# Bands in drop D



## DecrepitBeing (Feb 12, 2012)

im going to be playing in this tuning for a while now, as my band just swtiched tuning on me. thing is im not to used to it, ill just have to adjust. BUT, for fun, what are some bands that have fun songs to play in drop D? 
i know thers lamb of god, and psycroptic, but what are some other fun bands out there? i really think there are tons of threads like this, but i couldnt find any drop d ones, so forgive me guys. thanks!


----------



## Miek (Feb 12, 2012)

Like 1/3 of the entire Smashing Pumpkins catalog is drop D, Tool is 98% drop D, Porcupine Tree have like 15 drop D tracks, and uh uh

uh
uh
uh?


----------



## DecrepitBeing (Feb 12, 2012)

love porcupine tree, would you happen to know top of your head what tuning "sound of muzak" is in?


----------



## ry_z (Feb 12, 2012)

DecrepitBeing said:


> love porcupine tree, would you happen to know top of your head what tuning "sound of muzak" is in?



Drop D.


----------



## TheDuatAwaits (Feb 12, 2012)

Some Rammstein songs are in Drop D.


----------



## Static (Feb 12, 2012)

Vital Remains.


----------



## Hankey (Feb 12, 2012)

Avenged Sevenfold


----------



## SenorDingDong (Feb 12, 2012)

Flyleaf, The Haunted, Lamb of God (their good albums; _As The Palaces Burn_ and _New American Gospel_. Can't say after that because I stopped listening), Deftones on the _Around the Fur_ album, Rage Against the Machine, Tool, Volbeat, and some Ratt songs (such as my favorite, "Lay it Down").

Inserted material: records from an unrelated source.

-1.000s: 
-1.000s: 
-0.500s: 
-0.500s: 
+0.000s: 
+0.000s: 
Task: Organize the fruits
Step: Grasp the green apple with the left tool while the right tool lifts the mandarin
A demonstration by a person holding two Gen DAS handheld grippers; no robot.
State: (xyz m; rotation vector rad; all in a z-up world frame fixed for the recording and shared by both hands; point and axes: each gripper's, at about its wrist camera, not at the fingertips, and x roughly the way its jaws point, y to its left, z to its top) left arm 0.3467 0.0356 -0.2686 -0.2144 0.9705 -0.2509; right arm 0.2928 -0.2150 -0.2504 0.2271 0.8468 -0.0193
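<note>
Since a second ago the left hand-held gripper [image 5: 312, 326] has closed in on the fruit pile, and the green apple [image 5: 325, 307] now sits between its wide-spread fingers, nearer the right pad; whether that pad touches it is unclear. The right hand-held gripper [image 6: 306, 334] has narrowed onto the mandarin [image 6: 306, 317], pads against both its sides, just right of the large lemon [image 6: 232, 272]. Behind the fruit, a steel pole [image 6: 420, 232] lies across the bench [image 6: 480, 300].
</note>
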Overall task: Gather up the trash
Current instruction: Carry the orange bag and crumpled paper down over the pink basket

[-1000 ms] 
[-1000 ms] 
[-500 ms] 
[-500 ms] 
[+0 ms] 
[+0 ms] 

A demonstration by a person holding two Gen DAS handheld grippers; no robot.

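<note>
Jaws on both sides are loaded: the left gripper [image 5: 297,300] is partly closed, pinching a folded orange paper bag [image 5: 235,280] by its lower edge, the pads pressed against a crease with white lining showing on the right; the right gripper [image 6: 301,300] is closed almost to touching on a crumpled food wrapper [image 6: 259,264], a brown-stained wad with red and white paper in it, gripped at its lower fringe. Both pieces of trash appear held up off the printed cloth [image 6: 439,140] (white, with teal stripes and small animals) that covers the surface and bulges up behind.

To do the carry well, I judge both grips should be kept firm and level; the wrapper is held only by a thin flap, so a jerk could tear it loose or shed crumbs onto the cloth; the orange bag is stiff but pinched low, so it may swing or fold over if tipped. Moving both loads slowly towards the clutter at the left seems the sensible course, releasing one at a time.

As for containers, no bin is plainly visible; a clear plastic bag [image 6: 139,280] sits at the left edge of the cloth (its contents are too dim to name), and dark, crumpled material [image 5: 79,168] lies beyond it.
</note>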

That's all I can pull of the top of my head.


----------



## Hankey (Feb 12, 2012)

"Ashes Of The Wake" by LoG is also in Drop-D.

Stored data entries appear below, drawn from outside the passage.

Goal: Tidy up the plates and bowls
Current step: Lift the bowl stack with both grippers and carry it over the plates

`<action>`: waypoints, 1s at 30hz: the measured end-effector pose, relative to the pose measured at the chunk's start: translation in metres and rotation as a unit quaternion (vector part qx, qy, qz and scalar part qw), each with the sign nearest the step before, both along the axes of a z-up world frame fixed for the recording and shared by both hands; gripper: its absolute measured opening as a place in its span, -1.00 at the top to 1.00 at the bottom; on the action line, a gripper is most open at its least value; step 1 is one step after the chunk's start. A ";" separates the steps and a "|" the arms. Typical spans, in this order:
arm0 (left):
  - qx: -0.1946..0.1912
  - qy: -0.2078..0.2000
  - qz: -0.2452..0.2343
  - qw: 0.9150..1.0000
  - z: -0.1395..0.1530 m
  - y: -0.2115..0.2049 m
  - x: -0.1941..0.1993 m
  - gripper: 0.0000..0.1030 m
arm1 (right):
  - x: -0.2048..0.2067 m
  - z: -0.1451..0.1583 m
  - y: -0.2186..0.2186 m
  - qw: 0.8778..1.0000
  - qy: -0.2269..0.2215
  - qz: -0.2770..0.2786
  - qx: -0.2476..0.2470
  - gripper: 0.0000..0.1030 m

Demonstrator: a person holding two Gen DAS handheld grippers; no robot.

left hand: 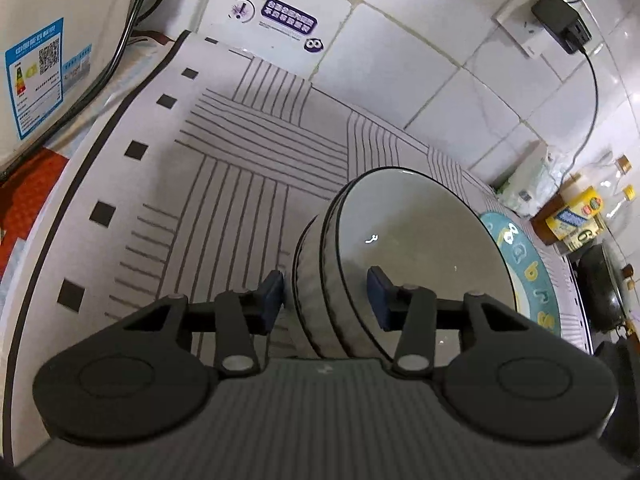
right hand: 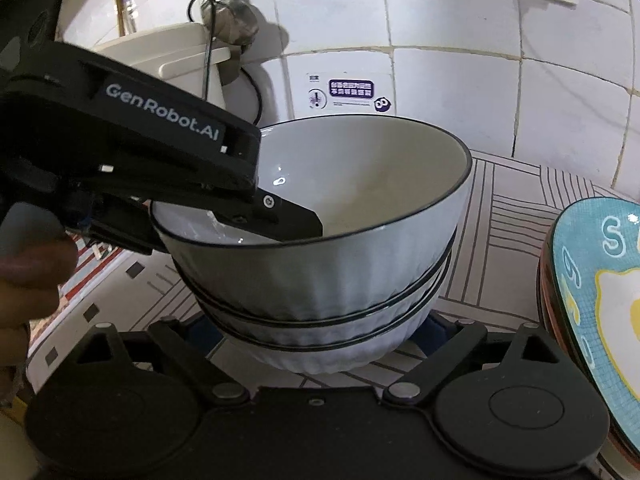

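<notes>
- Left wrist view: the left hand-held gripper straddles the wall of the top bowl of a nested bowl stack, one blue pad inside the rim and one outside; the outer pad stands just off the wall, so the fingers look apart rather than clamped.
- The bowl stack stands on the striped mat over the counter, just beside a pile of plates topped by a blue lettered one.
- Progress, as a judgement: at least three bowls are nested and the plates are piled, so the sorting seems largely done; whether the top bowl is arriving or leaving cannot be told.
- Right wrist view: the right hand-held gripper sits low at the base of the stack, fingers spread wide, its pads mostly hidden behind the bowls.
- The plate pile is cut off by the frame edge; its count is unclear.
</notes>
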State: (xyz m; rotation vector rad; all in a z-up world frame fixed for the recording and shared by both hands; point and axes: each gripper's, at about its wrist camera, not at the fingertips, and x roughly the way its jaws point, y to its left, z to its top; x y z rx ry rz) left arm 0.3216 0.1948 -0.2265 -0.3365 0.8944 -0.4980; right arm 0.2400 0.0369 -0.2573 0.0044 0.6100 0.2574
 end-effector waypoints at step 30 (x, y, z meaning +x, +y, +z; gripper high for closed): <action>0.054 -0.077 -0.144 0.985 0.099 -0.107 -0.057 0.12 | -0.092 0.061 -0.082 0.992 -0.101 -0.064 0.024 -0.86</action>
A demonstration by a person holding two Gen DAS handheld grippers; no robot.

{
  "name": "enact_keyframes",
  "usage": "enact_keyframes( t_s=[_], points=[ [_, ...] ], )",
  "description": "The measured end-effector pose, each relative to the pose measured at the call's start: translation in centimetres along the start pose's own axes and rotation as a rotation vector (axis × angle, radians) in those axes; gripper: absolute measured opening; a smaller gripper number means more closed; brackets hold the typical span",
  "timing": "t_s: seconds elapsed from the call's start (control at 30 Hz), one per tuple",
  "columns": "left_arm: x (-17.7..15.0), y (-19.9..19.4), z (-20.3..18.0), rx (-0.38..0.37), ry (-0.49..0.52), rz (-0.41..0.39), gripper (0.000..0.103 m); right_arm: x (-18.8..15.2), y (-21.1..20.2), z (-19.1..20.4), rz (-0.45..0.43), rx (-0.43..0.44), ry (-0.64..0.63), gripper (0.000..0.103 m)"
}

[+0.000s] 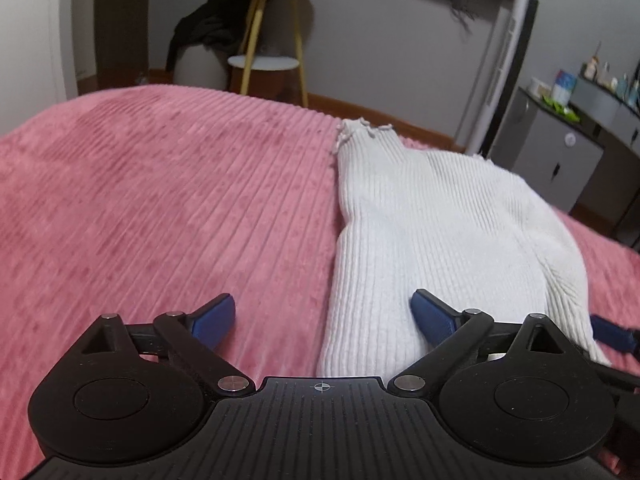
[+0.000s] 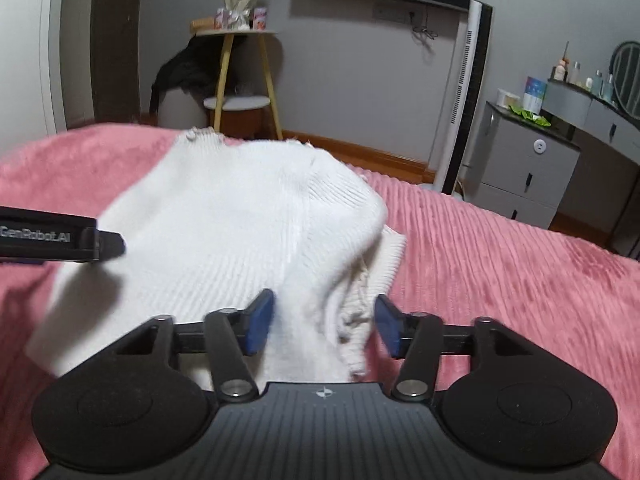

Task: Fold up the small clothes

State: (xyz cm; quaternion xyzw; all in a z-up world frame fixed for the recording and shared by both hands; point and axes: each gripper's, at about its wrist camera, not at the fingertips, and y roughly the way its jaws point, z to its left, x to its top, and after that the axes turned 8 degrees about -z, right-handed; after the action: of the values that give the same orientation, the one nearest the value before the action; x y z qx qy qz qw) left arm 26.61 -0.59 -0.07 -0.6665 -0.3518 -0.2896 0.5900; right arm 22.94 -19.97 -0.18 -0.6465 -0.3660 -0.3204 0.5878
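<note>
Two spread grippers (image 1: 323, 314) (image 2: 324, 322) — white sweater (image 1: 432, 232)

The sweater (image 1: 432, 232) lies flat on the bed (image 1: 160, 208), toward its right half in the left wrist view. The left gripper (image 1: 324, 316) sits at the sweater's near left edge, one finger over the bedcover, the other (image 1: 434, 316) on the knit. The right gripper (image 2: 324, 322) straddles the sweater's near right edge, a fold of fabric between its fingers. Beyond the bed's far edge stands a side table (image 2: 236, 36); right of it a tower fan (image 2: 466, 92), then a cabinet (image 2: 528, 164)
</note>
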Motion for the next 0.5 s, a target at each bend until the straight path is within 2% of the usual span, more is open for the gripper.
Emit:
enact_keyframes(
  t_s=[0.03,0.07,0.17,0.23,0.33,0.43,0.5],
  points=[
    [0.0,0.1,-0.1,0.008,0.008,0.004,0.101,0.2,0.4,-0.3,0.018,0.013,0.000,0.061],
    [-0.1,0.1,-0.3,0.021,0.012,0.009,0.102,0.3,0.9,-0.5,0.035,0.018,0.000,0.070],
    [0.8,-1.0,-0.6,0.050,0.018,0.049,0.102,1.1,1.3,-0.8,0.078,0.003,-0.034,0.083],
    [1.5,-2.8,-0.9,0.070,0.047,0.069,0.101,2.3,0.4,-1.0,0.107,-0.019,-0.046,0.084],
    [1.2,-5.8,-1.0,0.089,0.102,0.110,0.101,3.0,-3.0,-1.3,0.128,-0.099,-0.043,0.090],
    [0.2,-8.6,-0.3,0.085,0.092,0.148,0.101,2.0,-6.6,-1.2,0.220,-0.044,0.025,0.099],
    [-0.7,-10.2,0.2,0.092,0.079,0.172,0.101,0.7,-8.6,-0.8,0.290,-0.006,0.058,0.099]
  ],
)
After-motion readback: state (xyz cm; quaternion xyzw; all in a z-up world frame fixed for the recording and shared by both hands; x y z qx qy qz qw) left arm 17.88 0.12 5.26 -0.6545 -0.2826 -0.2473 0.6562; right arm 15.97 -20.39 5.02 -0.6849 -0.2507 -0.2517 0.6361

Trivium also has a lot of songs in Drop-D (Ascendancy)


----------



## Zer01 (Feb 12, 2012)

Pantera and Nirvana. Not all their stuff though.


----------



## HeavyRiffin (Feb 12, 2012)

First Asking Alexandria album had the mad drop D shred \m/...


----------



## Augury (Feb 12, 2012)

I'm pretty sure everything from LoG is in Drop D. Very enjoyable stuff to play.


----------



## TheBloodstained (Feb 12, 2012)

Papa Roach plays some drop D stuff.


----------



## troyguitar (Feb 12, 2012)

JWGriebel said:


> some Ratt songs (such as my favorite, "Lay it Down").

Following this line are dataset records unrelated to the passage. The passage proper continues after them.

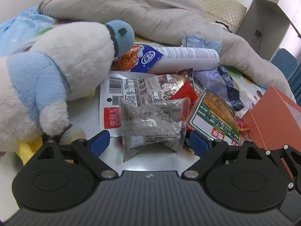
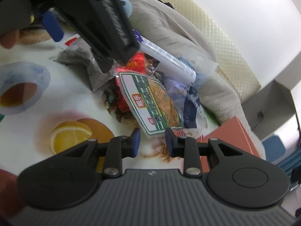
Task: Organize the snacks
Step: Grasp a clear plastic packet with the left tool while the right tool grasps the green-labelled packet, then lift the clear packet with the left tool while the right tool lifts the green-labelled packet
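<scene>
A heap of snack packets lies on a printed tablecloth (image 2: pixel 28 131). A crumpled grey see-through packet (image 1: pixel 150 120) sits between the fingers of my left gripper (image 1: pixel 149 141), which is open wide, its blue pads clear of the packet. A green and white packet (image 2: pixel 150 101) lies on top of the heap. Its near corner reaches between the blue pads of my right gripper (image 2: pixel 152 141), which stands narrowly open with no visible contact. The same green packet (image 1: pixel 216 116) is to the right in the left wrist view. My left gripper's black body (image 2: pixel 105 18) fills the upper left of the right wrist view.
A white and blue plush toy (image 1: pixel 56 66) crowds the left. An orange box (image 1: pixel 272 116) stands at the right, close to the heap. A white packet with a barcode (image 1: pixel 120 94), a long white and blue packet (image 1: pixel 178 60), and red and blue packets lie behind. A grey blanket (image 1: pixel 131 9) borders the back.
</scene>
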A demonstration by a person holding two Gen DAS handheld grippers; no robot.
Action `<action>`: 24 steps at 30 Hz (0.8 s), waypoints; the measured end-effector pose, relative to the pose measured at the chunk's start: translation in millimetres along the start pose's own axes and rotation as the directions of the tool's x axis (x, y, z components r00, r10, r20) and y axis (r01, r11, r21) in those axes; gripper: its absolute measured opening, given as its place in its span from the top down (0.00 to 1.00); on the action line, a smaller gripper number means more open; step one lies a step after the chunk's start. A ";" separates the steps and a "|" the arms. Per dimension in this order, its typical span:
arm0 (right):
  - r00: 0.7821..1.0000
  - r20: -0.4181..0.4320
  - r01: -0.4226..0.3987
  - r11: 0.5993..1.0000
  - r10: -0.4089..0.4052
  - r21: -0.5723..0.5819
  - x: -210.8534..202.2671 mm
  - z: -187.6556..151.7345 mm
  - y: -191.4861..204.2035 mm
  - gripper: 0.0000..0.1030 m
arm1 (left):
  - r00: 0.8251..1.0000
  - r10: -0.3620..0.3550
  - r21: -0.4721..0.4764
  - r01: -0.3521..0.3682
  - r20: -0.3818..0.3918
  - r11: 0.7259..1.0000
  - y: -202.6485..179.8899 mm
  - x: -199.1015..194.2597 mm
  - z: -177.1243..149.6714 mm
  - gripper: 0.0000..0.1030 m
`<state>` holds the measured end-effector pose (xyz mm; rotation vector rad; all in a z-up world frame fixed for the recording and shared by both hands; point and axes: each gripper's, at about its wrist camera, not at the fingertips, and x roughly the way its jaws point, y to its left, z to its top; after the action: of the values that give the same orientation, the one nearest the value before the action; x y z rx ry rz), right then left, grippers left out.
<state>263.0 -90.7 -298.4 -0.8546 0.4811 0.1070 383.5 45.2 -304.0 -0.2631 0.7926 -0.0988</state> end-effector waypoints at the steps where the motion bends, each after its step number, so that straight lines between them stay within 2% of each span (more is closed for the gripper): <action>1: 1.000 0.009 0.011 1.000 -0.011 -0.019 0.4 0.1 2.1 0.70 | 1.000 0.000 0.000 0.000 -0.002 1.000 0.2 2.0 -0.1 0.10; 3: 1.000 0.020 0.019 0.999 -0.018 -0.041 0.2 1.5 5.7 0.73 | 1.000 0.004 0.001 -0.004 -0.007 1.000 0.4 5.6 -0.5 0.10; 4: 1.000 0.022 0.015 0.999 -0.014 -0.040 0.8 1.9 5.4 0.80 | 1.000 0.002 -0.001 -0.002 -0.006 1.000 0.8 6.3 -0.8 0.10; 8: 1.000 0.028 0.005 0.999 -0.003 -0.050 0.5 3.0 5.6 0.90 | 1.000 -0.016 -0.018 0.016 -0.016 1.000 3.7 9.5 -1.1 0.25; 10: 0.999 0.033 0.003 0.999 -0.002 -0.036 -2.5 4.2 2.2 0.93 | 0.999 -0.031 -0.034 0.031 -0.017 0.999 5.3 8.1 -0.9 0.28; 17: 0.998 0.060 -0.004 1.000 0.005 -0.025 -22.3 7.5 -5.9 0.96 | 0.999 -0.031 -0.051 0.030 -0.017 0.998 6.7 -9.4 -2.7 0.36; 24: 0.997 0.080 -0.022 1.000 0.023 -0.009 -57.6 10.6 -16.2 0.97 | 0.999 -0.034 -0.084 0.031 -0.034 0.996 11.7 -42.1 -17.8 0.40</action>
<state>220.3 -87.7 -255.3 -0.8496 0.4154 0.1634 341.3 60.8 -290.0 -0.3542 0.8286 -0.1012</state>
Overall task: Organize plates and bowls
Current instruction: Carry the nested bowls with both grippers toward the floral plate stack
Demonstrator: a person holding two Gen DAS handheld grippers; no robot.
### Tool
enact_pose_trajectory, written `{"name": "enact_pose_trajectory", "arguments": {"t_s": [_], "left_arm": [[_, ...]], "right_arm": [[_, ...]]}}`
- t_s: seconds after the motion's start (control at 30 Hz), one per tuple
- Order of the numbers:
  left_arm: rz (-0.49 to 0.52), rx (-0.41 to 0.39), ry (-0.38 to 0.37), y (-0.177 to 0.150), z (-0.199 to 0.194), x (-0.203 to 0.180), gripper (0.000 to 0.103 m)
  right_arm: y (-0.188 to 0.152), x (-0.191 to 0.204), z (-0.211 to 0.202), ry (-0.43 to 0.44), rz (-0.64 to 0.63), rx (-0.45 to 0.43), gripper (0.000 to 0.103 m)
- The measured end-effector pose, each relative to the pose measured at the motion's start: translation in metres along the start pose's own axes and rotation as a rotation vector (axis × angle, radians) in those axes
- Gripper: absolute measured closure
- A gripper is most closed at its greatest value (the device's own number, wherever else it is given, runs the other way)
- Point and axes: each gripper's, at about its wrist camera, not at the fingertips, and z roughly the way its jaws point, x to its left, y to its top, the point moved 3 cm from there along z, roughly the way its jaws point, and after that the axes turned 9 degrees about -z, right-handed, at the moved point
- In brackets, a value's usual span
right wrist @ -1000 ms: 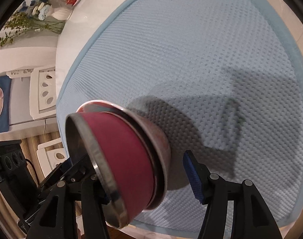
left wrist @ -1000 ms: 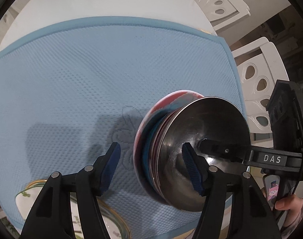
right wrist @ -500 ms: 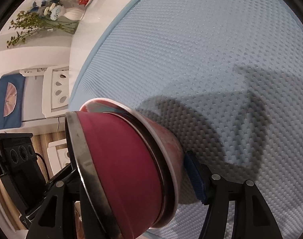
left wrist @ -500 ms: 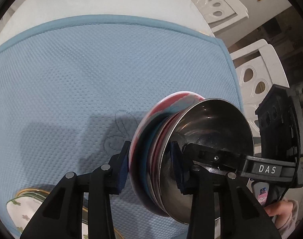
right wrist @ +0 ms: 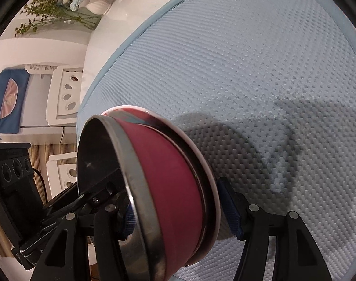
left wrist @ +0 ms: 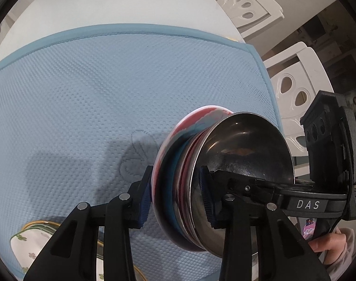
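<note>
Bowls, two nested: steel bowl (left wrist: 245,154) inside red-rimmed bowl (left wrist: 178,145), tipped on edge over blue mat (left wrist: 107,93). Left view: my left gripper (left wrist: 176,197) just closed, clamps both (one flowered plate (left wrist: 33,250) beside). Right view: my right gripper (right wrist: 180,217) straddles same pair (right wrist: 164,187), pads touching.

A steel bowl (left wrist: 243,154) with a red outside (right wrist: 168,187) sits nested in a red-and-teal plate (left wrist: 178,145). The pair is tipped on edge above the blue mat (left wrist: 107,93), near its corner.

Floral plate (left wrist: 26,253) cut off, partly hidden
</note>
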Motion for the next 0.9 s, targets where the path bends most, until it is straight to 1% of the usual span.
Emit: {"name": "enact_pose_trajectory", "arguments": {"t_s": [0.47, 0.57, 0.9], "left_arm": [[-0.021, -0.038, -0.009, -0.004, -0.017, 0.014, 0.069], [-0.03, -0.048, -0.014, -0.006, -0.023, 0.02, 0.069], [-0.067, -0.087, -0.021, -0.015, -0.05, 0.048, 0.069]], "right_arm": [[-0.004, 0.027, -0.007, -0.01, -0.056, -0.014, 0.042], [-0.005, 0.033, -0.008, 0.006, -0.056, -0.022, 0.042], [-0.01, 0.071, -0.005, 0.019, -0.11, -0.027, 0.042]]}}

Don't forget Van Halen, the guy who had the D-Tuna made.


----------



## ry_z (Feb 12, 2012)

troyguitar said:


> Don't forget Van Halen, the guy who had the D-Tuna made.



That's all Drop Db though, isn't it? I thought he always tuned down 1/2 step.


----------



## Xarn (Feb 12, 2012)

Death is in D standard, should be farily easy to convert. Enough riffs and songs to learn, and there's good tabs for pretty much all of them.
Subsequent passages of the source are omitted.